What this task involves: Please, could you print all the lines below exactly, leaving out the pictures?

(Recorded information begins)

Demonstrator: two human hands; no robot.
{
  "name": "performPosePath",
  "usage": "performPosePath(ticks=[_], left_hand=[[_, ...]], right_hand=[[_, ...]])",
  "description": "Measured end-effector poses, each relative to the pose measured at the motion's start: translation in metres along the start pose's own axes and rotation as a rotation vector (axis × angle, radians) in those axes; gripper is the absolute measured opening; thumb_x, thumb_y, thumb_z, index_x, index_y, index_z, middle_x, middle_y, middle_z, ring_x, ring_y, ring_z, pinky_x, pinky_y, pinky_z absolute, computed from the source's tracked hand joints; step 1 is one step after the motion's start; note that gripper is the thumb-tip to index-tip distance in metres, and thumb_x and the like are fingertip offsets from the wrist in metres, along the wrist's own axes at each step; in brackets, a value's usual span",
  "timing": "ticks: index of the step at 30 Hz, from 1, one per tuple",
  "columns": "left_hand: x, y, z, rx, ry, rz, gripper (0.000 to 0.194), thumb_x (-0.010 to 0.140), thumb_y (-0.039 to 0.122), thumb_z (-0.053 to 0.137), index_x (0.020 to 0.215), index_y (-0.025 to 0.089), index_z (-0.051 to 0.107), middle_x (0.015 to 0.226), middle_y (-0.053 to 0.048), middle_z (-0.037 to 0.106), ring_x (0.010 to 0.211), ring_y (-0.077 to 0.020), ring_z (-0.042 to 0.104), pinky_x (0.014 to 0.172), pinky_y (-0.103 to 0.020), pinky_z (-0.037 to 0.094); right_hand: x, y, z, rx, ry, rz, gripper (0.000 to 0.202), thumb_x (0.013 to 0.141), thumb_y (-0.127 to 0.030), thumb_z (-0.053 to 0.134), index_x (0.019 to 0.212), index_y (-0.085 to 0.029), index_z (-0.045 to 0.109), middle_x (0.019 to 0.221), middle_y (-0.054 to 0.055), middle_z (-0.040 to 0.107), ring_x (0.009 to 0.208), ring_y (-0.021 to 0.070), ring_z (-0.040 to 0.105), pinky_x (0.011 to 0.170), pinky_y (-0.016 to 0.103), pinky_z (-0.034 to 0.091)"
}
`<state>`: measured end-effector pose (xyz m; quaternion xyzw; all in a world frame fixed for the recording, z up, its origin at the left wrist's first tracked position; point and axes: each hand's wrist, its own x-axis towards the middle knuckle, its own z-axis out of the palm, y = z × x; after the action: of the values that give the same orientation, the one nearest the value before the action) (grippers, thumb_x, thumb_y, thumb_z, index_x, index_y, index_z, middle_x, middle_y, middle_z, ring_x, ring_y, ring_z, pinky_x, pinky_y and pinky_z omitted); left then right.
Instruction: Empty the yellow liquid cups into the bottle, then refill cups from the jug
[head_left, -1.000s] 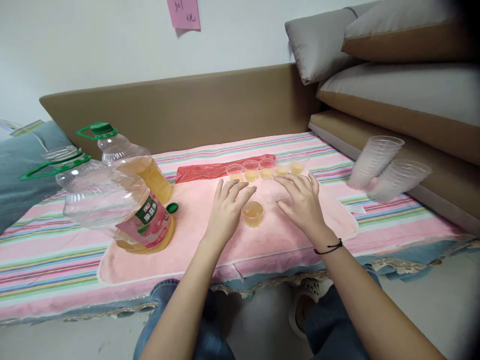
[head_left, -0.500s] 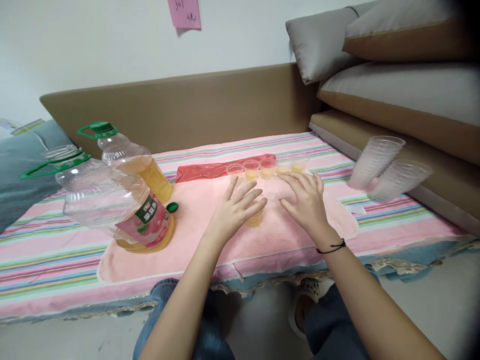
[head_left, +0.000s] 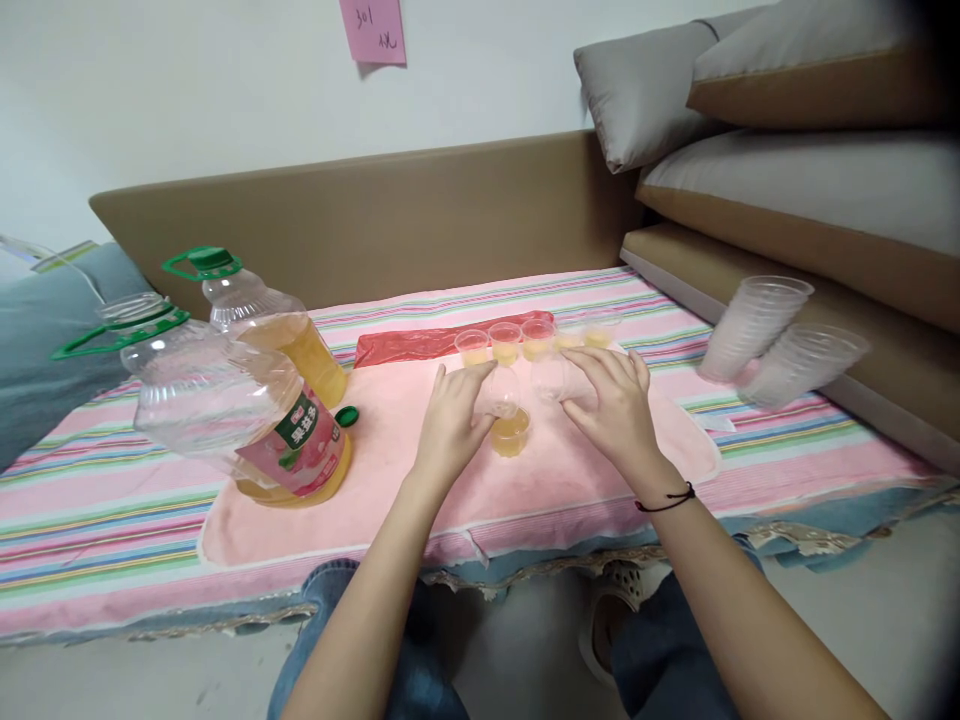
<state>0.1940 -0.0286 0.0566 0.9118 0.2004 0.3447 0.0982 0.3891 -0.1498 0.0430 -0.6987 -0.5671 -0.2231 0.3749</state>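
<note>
My left hand (head_left: 452,415) is closed on a clear plastic cup (head_left: 501,390), thumb and fingers on its sides. To the right, my right hand (head_left: 611,400) grips another clear cup (head_left: 551,377), tilted on its side with its mouth facing left. A cup of yellow drink (head_left: 510,433) stands on the pink mat (head_left: 360,480) just below the left hand's cup. Behind my hands, several cups with some yellow drink (head_left: 505,344) stand in a row beside a red plastic bag (head_left: 405,347).
Two large juice bottles, an uncapped front one (head_left: 300,440) and a capped rear one (head_left: 300,345), stand at the left. A green cap (head_left: 346,416) lies beside them. Two leaning stacks of clear cups (head_left: 757,325) are at the right, near piled cushions (head_left: 810,190).
My left hand has gone from spread fingers to a hold on a clear cup, uncovering the filled cup below it. My right hand keeps its cup in nearly the same place.
</note>
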Motion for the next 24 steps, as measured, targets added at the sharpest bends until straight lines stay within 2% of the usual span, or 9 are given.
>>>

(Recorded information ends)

Completed exercise:
Demonstrator: two human hands; no robot.
{
  "name": "performPosePath",
  "usage": "performPosePath(ticks=[_], left_hand=[[_, ...]], right_hand=[[_, ...]])",
  "description": "Measured end-effector poses, each relative to the pose measured at the motion's start: translation in metres along the start pose's own axes and rotation as a rotation vector (axis × angle, radians) in those axes; gripper is the absolute measured opening; thumb_x, thumb_y, thumb_z, index_x, index_y, index_z, middle_x, middle_y, middle_z, ring_x, ring_y, ring_z, pinky_x, pinky_y, pinky_z absolute, computed from the source's tracked hand joints; step 1 is one step after the motion's start; note that gripper is the thumb-tip to index-tip distance in metres, and thumb_x and the like are fingertip offsets from the wrist in metres, along the wrist's own axes at each step; in brackets, a value's usual span",
  "timing": "ticks: index of the step at 30 Hz, from 1, one per tuple",
  "columns": "left_hand: x, y, z, rx, ry, rz, gripper (0.000 to 0.194), thumb_x (-0.010 to 0.140), thumb_y (-0.039 to 0.122), thumb_z (-0.053 to 0.137), index_x (0.020 to 0.215), index_y (-0.025 to 0.089), index_z (-0.051 to 0.107), middle_x (0.015 to 0.226), middle_y (-0.053 to 0.048), middle_z (-0.037 to 0.106), ring_x (0.010 to 0.211), ring_y (-0.077 to 0.020), ring_z (-0.042 to 0.104), pinky_x (0.014 to 0.172), pinky_y (-0.103 to 0.020), pinky_z (-0.037 to 0.094); right_hand: x, y, z, rx, ry, rz, gripper (0.000 to 0.202), thumb_x (0.013 to 0.141), thumb_y (-0.127 to 0.030), thumb_z (-0.053 to 0.134), index_x (0.019 to 0.212), index_y (-0.085 to 0.029), index_z (-0.045 to 0.109), middle_x (0.019 to 0.221), middle_y (-0.054 to 0.055), middle_z (-0.040 to 0.107), ring_x (0.009 to 0.208), ring_y (-0.021 to 0.070), ring_z (-0.040 to 0.105), pinky_x (0.011 to 0.170), pinky_y (-0.016 to 0.103), pinky_z (-0.034 to 0.091)"
}
`<state>`: measured end-effector pose (xyz m; quaternion xyzw; all in a world frame fixed for the recording, z up, its origin at the left wrist's first tracked position; point and axes: each hand's wrist, its own x-axis towards the middle knuckle, its own z-axis out of the palm, y = z × x; after the action: of the values that give the same orientation, the one nearest the value before the action) (grippers, thumb_x, thumb_y, thumb_z, index_x, index_y, index_z, middle_x, middle_y, middle_z, ring_x, ring_y, ring_z, pinky_x, pinky_y and pinky_z omitted); left then right.
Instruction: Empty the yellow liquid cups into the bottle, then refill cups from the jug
[head_left, -1.000s] 
[head_left, -0.500s] 
[head_left, +0.000s] 
<state>0.1940 -0.0286 0.0566 0.9118 0.2004 0.3447 0.0982 0.3891 -0.1498 0.0430 -0.6987 -0.5671 -0.2231 0.3749</state>
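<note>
My left hand (head_left: 452,415) is closed on a clear plastic cup (head_left: 501,390), thumb and fingers on its sides. To the right, my right hand (head_left: 611,400) grips another clear cup (head_left: 551,377), tilted on its side with its mouth facing left. A cup of yellow drink (head_left: 510,433) stands on the pink mat (head_left: 360,480) just below the left hand's cup. Behind my hands, several cups with some yellow drink (head_left: 505,344) stand in a row beside a red plastic bag (head_left: 405,347).
Two large juice bottles, an uncapped front one (head_left: 300,440) and a capped rear one (head_left: 300,345), stand at the left. A green cap (head_left: 346,416) lies beside them. Two leaning stacks of clear cups (head_left: 757,325) are at the right, near piled cushions (head_left: 810,190).
My left hand has gone from spread fingers to a hold on a clear cup, uncovering the filled cup below it. My right hand keeps its cup in nearly the same place.
</note>
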Motion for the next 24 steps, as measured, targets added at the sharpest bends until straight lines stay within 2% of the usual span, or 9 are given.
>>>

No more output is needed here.